• EXERCISE BRIEF: Go over these records and count the lines with the string "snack" in them; the count is all that should be returned.

• TASK INPUT:

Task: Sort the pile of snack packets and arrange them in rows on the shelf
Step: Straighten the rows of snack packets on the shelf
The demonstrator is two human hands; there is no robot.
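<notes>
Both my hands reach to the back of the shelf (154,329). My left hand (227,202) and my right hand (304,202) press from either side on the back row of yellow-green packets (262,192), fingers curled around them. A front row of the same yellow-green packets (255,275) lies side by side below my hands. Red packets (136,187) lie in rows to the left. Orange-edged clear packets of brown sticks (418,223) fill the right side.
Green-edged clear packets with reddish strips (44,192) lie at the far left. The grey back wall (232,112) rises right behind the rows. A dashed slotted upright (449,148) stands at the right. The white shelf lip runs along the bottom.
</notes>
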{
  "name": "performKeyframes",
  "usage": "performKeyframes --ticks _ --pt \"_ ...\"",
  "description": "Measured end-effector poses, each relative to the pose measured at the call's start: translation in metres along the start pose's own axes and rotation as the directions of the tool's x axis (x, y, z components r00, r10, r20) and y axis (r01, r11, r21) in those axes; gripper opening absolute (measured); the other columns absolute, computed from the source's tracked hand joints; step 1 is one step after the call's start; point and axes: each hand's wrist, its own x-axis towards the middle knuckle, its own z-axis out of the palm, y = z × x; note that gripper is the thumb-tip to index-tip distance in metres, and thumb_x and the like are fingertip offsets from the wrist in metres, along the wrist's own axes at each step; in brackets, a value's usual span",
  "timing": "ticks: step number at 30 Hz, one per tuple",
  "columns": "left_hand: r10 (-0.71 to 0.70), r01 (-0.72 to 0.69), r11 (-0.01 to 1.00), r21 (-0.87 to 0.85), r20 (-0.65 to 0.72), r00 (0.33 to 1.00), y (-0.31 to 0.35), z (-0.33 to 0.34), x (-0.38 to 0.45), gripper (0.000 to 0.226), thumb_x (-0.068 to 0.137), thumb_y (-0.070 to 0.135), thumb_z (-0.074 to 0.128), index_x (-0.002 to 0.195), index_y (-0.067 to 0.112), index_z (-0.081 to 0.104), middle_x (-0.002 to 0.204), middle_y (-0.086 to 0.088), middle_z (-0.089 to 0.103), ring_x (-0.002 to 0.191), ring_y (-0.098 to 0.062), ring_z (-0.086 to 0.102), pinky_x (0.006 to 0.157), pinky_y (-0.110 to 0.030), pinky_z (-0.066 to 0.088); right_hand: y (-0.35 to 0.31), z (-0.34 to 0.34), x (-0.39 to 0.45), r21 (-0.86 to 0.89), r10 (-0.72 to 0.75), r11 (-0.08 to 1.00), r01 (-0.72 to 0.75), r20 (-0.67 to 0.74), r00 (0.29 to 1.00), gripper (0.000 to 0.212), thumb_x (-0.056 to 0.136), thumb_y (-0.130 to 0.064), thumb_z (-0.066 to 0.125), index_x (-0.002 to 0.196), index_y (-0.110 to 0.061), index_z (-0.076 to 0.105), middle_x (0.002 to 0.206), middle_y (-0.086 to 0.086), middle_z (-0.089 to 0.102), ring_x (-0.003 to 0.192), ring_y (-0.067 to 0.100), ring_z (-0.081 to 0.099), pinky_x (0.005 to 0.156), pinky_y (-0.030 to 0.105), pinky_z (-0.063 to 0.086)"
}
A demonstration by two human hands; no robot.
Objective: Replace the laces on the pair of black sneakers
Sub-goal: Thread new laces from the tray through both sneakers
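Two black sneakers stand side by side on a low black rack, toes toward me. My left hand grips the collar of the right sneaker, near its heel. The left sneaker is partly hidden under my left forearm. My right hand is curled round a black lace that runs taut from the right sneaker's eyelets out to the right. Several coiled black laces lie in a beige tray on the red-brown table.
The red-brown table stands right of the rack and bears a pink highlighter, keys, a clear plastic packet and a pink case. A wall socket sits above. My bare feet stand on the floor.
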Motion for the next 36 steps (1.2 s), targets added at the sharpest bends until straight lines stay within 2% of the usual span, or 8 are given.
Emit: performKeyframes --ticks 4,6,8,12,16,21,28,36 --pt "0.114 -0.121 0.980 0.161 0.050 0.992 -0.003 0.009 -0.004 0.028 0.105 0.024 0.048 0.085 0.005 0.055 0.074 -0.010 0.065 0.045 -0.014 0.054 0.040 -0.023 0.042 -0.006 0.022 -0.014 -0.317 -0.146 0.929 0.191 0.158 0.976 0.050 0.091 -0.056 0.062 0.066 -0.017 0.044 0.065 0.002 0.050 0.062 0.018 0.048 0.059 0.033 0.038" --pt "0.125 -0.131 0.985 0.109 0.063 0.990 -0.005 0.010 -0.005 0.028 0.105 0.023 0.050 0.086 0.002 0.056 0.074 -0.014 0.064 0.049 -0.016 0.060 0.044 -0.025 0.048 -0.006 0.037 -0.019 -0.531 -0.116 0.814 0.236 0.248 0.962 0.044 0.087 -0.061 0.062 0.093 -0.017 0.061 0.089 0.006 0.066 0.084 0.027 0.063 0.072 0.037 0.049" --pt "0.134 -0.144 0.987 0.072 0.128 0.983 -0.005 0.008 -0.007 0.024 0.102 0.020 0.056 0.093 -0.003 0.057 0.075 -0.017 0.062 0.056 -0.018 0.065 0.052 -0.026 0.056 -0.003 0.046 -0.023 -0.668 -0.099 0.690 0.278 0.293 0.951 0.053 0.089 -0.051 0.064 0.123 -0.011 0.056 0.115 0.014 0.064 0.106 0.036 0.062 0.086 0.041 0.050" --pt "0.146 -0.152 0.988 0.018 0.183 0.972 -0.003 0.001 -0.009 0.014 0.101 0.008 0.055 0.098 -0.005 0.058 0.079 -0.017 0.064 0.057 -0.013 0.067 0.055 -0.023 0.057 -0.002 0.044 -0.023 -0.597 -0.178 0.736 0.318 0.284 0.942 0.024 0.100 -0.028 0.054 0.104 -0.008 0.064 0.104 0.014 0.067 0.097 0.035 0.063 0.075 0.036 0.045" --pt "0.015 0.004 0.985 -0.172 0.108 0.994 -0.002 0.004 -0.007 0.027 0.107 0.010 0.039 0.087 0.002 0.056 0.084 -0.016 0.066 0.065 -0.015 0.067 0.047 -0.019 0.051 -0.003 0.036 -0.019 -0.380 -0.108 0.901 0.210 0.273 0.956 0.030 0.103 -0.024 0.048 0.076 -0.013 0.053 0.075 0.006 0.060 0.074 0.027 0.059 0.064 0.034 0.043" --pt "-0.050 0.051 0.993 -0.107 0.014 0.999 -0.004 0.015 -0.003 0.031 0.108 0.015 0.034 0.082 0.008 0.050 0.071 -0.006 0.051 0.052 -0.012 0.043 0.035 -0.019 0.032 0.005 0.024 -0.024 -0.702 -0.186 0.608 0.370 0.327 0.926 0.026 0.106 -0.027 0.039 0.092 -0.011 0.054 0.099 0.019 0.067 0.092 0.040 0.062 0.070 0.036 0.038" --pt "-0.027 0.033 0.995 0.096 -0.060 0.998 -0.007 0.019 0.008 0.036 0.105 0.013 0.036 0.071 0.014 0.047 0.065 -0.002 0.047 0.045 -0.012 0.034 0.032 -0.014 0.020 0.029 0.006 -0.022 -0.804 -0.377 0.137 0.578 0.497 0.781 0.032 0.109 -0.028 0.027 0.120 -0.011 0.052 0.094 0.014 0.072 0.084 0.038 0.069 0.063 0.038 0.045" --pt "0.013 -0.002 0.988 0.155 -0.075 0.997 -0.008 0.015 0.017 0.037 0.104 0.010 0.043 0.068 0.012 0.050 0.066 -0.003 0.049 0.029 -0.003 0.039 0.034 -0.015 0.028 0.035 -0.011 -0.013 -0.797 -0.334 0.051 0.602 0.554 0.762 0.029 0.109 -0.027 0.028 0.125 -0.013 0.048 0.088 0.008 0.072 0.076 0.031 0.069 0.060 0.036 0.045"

• ANSWER BOX: 2